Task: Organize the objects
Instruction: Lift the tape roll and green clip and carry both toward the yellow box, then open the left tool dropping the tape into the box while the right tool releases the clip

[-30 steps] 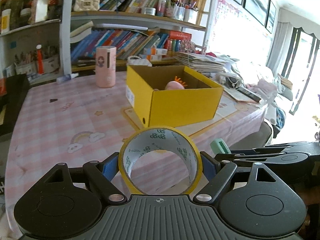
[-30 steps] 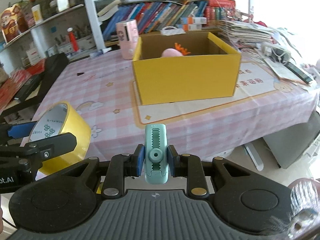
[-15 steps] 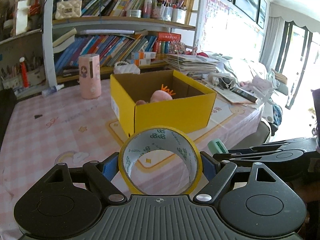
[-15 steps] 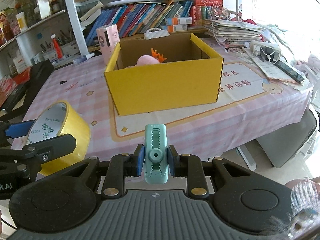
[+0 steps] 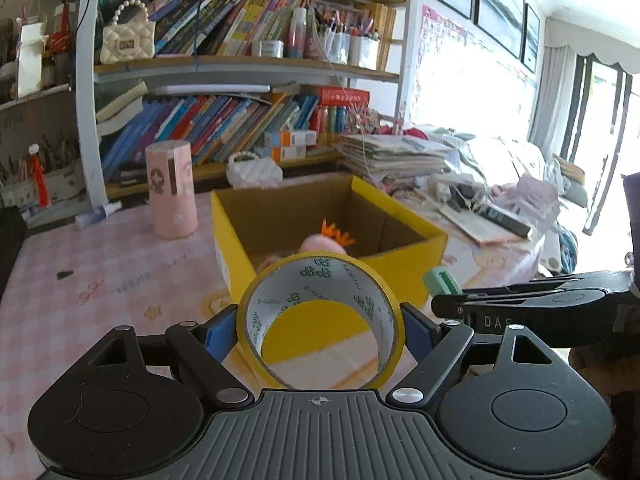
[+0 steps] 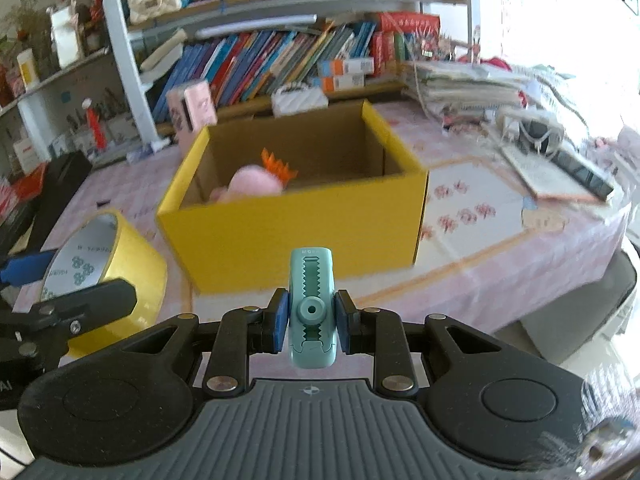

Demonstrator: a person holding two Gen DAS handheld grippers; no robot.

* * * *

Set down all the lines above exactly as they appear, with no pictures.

■ Exercise response:
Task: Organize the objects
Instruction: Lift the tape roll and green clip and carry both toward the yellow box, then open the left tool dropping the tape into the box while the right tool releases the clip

[-30 steps] 
[-30 steps] 
[-15 steps] 
[-15 steps] 
[+0 steps] 
[+0 steps] 

Demonstrator: a person holding two Gen DAS handheld grippers; no robot.

Now the answer is complete.